Но ведь это приговор не только ему, но и всему, во что он верил и других учил верить. «Страшно впасть в руки Бога жи­вого». Он впал в руки Бога и все-таки не видит лица Божьего, стыдится имени Божьего, пишет «бог» с маленькой буквы, чтоб его не заподозрили в измене науке.

Но эта «общая идея», это соединение, «связь всего в одно целое», которых ему недостает и от недостатка которых он по­гибает, — ведь это и есть Бог, не отвлеченный, мертвый, ма­ленький «бог», а настоящий, великий, живой, о котором и сказано: «Страшно впасть в руки Бога живого»42.

Таково признание чеховского героя, кажется, очень близко­го самому Чехову. А вот признание одного из героев Горького, кажется, тоже близкого самому Горькому: «Кто есть мой Бог? Если бы я знал это!.. Я открыл бы в себе немало добрых чувств и желаний, немало того, что обыкновенно называют хорошим; но чувства, объединяющего все это, стройной и ясной мысли, охватывающей все явления жизни, я не нашел в себе... Я суще­ствую внутренне опустошенный. Я уже труп»43.

Не кажется ли, что оба признания — из одной души?
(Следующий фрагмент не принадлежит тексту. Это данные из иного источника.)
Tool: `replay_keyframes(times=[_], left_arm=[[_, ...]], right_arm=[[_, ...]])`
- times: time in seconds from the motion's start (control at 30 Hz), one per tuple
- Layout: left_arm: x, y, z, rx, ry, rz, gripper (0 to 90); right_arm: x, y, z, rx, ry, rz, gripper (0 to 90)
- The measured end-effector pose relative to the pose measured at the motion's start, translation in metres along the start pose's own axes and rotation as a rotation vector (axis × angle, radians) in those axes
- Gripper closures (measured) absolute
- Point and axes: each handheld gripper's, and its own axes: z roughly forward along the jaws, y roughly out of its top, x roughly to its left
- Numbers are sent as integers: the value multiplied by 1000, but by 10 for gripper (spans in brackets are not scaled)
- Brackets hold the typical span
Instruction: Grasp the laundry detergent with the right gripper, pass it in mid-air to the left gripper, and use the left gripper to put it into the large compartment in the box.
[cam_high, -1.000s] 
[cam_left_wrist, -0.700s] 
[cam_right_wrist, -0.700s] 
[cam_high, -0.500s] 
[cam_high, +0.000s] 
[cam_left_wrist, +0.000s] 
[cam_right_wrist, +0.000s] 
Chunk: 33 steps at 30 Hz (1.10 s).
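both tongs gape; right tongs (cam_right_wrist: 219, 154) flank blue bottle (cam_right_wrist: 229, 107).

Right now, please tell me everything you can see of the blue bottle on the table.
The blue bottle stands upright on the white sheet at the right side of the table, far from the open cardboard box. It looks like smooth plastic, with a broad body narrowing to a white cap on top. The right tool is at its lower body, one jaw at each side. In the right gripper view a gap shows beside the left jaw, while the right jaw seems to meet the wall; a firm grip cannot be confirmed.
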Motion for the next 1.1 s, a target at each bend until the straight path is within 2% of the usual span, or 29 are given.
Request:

Далее последний отчаянный крик: «Хоть бы удариться в мистицизм! Хоть бы кусочек какой-нибудь веры!» — и чехов­ский интеллигент проваливается в ту же бездонную пустоту, как горьковский босяк. «Все гадко, не для чего жить, а те ше­стьдесят два года, которые уже прожиты, следует считать про­пащими», — решает перед смертью старый профессор в «Скуч­ной истории».

«Жизнь скучна, грязна, глупа. Ничего я не хочу, ничего мне не нужно, никого я не люблю», — решает Иванов перед самоубийством.
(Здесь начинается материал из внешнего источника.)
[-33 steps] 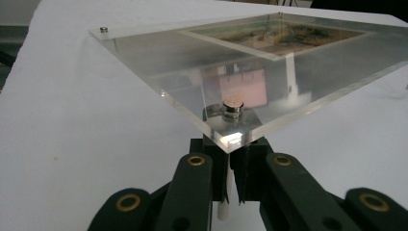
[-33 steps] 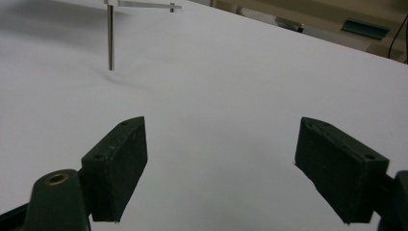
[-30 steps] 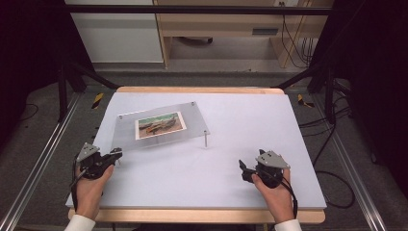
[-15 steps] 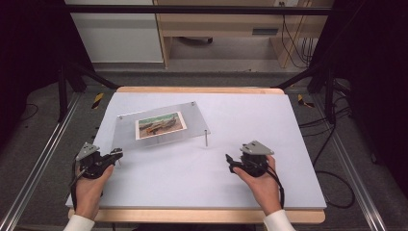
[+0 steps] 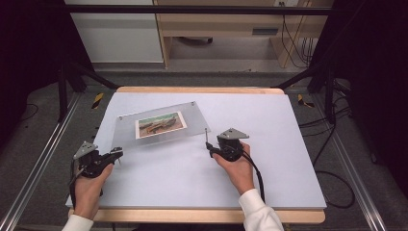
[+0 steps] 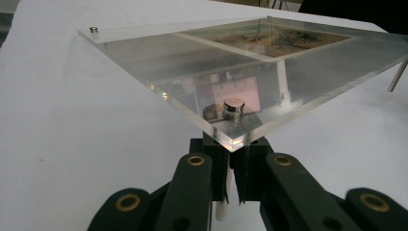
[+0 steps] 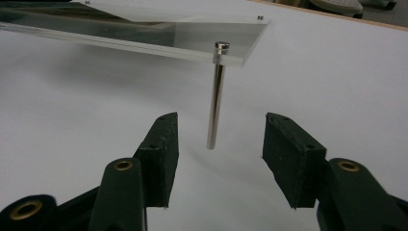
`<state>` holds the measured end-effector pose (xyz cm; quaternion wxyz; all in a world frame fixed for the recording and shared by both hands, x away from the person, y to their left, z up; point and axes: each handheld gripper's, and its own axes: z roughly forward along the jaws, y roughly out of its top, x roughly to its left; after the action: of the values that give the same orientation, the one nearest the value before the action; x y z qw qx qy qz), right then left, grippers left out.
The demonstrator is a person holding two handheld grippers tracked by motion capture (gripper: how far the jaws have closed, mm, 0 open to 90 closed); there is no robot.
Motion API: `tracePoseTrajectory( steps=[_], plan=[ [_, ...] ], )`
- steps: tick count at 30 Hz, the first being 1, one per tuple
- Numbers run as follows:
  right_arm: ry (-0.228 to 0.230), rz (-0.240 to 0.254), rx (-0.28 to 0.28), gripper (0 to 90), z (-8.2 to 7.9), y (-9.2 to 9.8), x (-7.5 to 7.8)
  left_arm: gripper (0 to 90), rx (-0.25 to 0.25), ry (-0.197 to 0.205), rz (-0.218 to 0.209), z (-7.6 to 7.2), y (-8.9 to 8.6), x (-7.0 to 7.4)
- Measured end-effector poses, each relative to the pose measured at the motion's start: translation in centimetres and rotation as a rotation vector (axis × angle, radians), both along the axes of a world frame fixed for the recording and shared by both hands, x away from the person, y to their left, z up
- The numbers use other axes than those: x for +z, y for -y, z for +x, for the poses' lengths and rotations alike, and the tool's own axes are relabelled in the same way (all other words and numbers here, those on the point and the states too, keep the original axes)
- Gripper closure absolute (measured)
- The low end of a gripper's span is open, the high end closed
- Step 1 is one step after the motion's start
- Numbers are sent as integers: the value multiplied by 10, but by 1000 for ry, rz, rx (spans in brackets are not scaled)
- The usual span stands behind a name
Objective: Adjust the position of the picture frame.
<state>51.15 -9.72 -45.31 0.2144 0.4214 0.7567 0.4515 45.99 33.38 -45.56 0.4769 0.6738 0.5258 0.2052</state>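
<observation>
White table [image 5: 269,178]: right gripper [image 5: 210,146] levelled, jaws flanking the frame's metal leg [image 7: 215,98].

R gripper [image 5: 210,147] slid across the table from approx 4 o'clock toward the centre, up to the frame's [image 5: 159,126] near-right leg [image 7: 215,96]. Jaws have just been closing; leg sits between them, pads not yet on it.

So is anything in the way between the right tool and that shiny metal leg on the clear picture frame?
Nothing visible is. The right tool has its jaws apart on either side of the metal leg, with bare white table around it. Its jaws have just been closing, but the pads do not touch the leg yet. The left tool grips the acrylic frame at its near corner.
</observation>
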Motion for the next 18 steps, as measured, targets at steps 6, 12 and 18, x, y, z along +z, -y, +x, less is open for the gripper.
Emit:
tracePoseTrajectory(
  steps=[6, 12, 18],
  plan=[
    [-8, 39, -7, 500, 9, -5, -3, 838, -3, 2, -6, 0, 1, 1],
    [3, 48, -34, 547, 25, -15, -4, 838, -5, 3, -12, -1, 0, 1],
    [11, 49, -28, 616, 35, -22, -4, 838, -4, 6, -17, -1, 0, 1]
  ],
)
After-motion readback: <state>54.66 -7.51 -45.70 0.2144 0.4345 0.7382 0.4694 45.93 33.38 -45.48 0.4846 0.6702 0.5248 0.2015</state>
«Нас нет, ничего нет на свете, мы не существуем, а только кажется, что существуем. И не все ли равно?» — говорит в «Трех сестрах» страшный Чебутыкин, живой мертвец. Это тот же самый ужас небытия, который испытывает и горьковский босяк: «Вдруг все исчезнет из тебя, точно провалится насквозь куда-то. Совсем ничего нет! Даже страшно. Как будто ты не человек, а овраг бездонный. Ничего во мне нет.»44.
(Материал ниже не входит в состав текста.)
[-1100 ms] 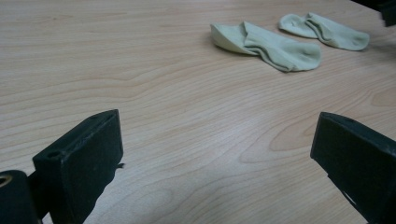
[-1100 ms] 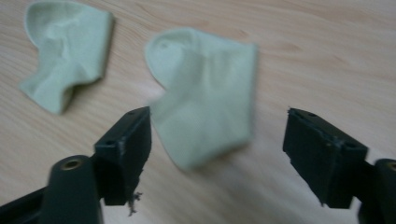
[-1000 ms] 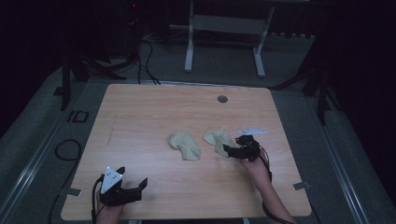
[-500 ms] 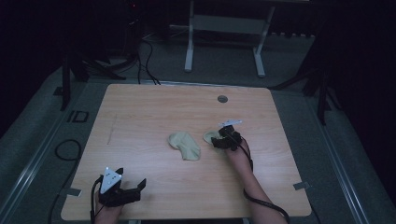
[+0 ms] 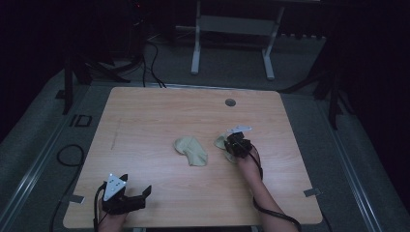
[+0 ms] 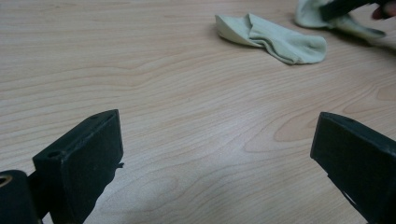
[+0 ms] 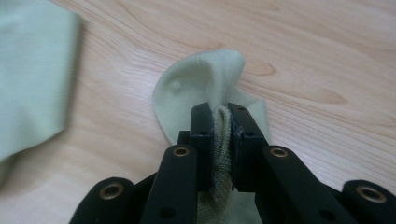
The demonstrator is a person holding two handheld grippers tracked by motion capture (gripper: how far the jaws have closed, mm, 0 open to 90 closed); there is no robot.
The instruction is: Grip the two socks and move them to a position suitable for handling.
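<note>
The right claw, its jaws just closed, pinches a fold of the pale green sock on the wooden desk; the surrounding room is dark.

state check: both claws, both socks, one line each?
right claw: shut, jaws just closed on a fold of the right sock.
right sock: pinched and bunched, the rest lying on the table.
left claw: open, nothing between the jaws, low over bare table.
left sock: flat on the table, untouched, apart from the right sock.
</note>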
Бездна не только отталкивает, но и притягивает. «Братцы, мы все лопнем, ей-богу! А отчего лопнем? Оттого, что лишнее все в нас, и вся жизнь наша лишняя!.. На что меня нужно? Не нужно меня! Убейте меня, чтоб я умер!» 45 Последнее само­утверждение приводит к последнему самоотрицанию. «Я те­перь довел себя до такой точки, что могу голый на земле спать и траву жрать. Ничего мне не надо, ничего не хочу!» — говорит уже не горьковский, а чеховский босяк, ссыльный Семен Толко­вый 46. До этой же самой «точки» доводят себя и чеховские ин­теллигенты: и они могут, в смысле религиозном, умственном и нравственном, «голые на земле спать и траву жрать»; и у них нет ничего и ничего им не надо. Тут чеховский интеллигент сли­вается с горьковским босяком уже окончательно. У обоих спо­койное, научно-позитивное: ничего не знаем — превращается в яростное, мистическое: ничего не хотим, хотим ничего; ужас небытия — в жажду небытия, в жажду всемирного разрушения и хаоса.

«Ничего не нужно. Пусть земля провалится в тартара­ры!» 47 — это последнее желание чеховского интеллигента со­впадает с последним желанием горьковского босяка: «Пусть все скачет к черту на кулички! Мне было бы приятно, если б земля вдруг вспыхнула и сгорела или разорвалась бы вдребез- ги!»48

Разрушение для разрушения, хаос для хаоса — конец мира, который идет не извне, а изнутри, из души человеческой, из проснувшегося в ней, зашевелившегося хаоса, — тот конец мира, та всеобщая погибель, о которых поет свирель Луки Бед­ного: «Весь мир идет прахом. А коли погибать миру. так уж скорей бы! Нечего канителить и людей попусту мучить.».

Когда доктор «Палаты №6» умирает в сумасшедшем доме от апоплексического удара, то в последнюю минуту перед по­терей сознания думает о бессмертии: «А вдруг оно есть?» «Но бессмертия ему не хотелось», — утверждает Чехов. «Потом все исчезло. Он забылся навеки. Пришли мужики, взяли его за руки и за ноги и отнесли в часовню», или «бросили в яму», как он предчувствовал еще при жизни, или «в вагон для пере­возки свежих устриц» 49, как, может быть, предчувствовал о себе Чехов, который согласен, по крайней мере, но считает нужным заявить несогласие со своим героем, что бессмертия нет, да и «не хочется бессмертия». Все гадко, все просто, все бессмысленно. Ни надежды, ни страха, ни возмущения, ни даже муки. Одно беспредельное, тупое, простое, тихое, живот­ное, скотское отчаяние — бездонная пустота.